Exercise brief
Everything in the listing below from the line containing "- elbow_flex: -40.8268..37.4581" through the line containing "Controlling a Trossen" must be repeated exactly; the remaining lines are not wanted.

++++++++++

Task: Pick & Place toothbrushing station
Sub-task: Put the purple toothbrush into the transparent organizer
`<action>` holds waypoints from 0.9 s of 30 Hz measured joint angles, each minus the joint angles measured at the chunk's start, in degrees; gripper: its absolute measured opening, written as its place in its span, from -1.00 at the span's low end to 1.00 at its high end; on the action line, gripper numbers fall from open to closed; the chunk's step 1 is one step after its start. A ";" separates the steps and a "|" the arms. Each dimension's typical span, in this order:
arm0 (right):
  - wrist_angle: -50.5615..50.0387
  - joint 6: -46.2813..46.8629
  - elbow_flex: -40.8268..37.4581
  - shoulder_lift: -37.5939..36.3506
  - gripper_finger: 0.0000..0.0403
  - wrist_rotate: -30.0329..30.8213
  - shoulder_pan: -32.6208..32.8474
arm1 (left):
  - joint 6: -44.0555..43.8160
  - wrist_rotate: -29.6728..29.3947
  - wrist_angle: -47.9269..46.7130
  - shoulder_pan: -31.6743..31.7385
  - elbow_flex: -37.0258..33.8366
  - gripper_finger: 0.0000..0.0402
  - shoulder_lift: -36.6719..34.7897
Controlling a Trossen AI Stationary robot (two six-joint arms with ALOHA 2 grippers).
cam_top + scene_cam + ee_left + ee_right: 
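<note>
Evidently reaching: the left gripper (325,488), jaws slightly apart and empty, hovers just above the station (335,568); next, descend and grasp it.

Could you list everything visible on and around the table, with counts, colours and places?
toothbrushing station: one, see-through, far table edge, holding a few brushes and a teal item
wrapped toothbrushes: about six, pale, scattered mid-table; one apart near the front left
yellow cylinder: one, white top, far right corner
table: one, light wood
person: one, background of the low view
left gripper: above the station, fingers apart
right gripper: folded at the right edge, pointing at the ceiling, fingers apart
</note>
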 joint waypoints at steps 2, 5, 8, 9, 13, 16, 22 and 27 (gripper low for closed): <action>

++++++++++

Task answer
  - elbow_flex: -40.8268..37.4581
  - shoulder_lift: -37.5939..36.3506
  - gripper_finger: 0.0000..0.0403
  - wrist_rotate: -30.0329..30.8213
  - shoulder_pan: -32.6208..32.8474
arm1 (left):
  - joint 6: -44.0555..43.8160
  - wrist_rotate: -29.6728..29.3947
  - wrist_angle: -47.9269..46.7130
  - shoulder_pan: -31.6743..31.7385
  - elbow_flex: -37.0258..33.8366
  - gripper_finger: 0.0000..0.0402
  - shoulder_lift: -36.6719..34.7897
Controlling a Trossen AI Stationary robot (two six-joint arms with ALOHA 2 grippers).

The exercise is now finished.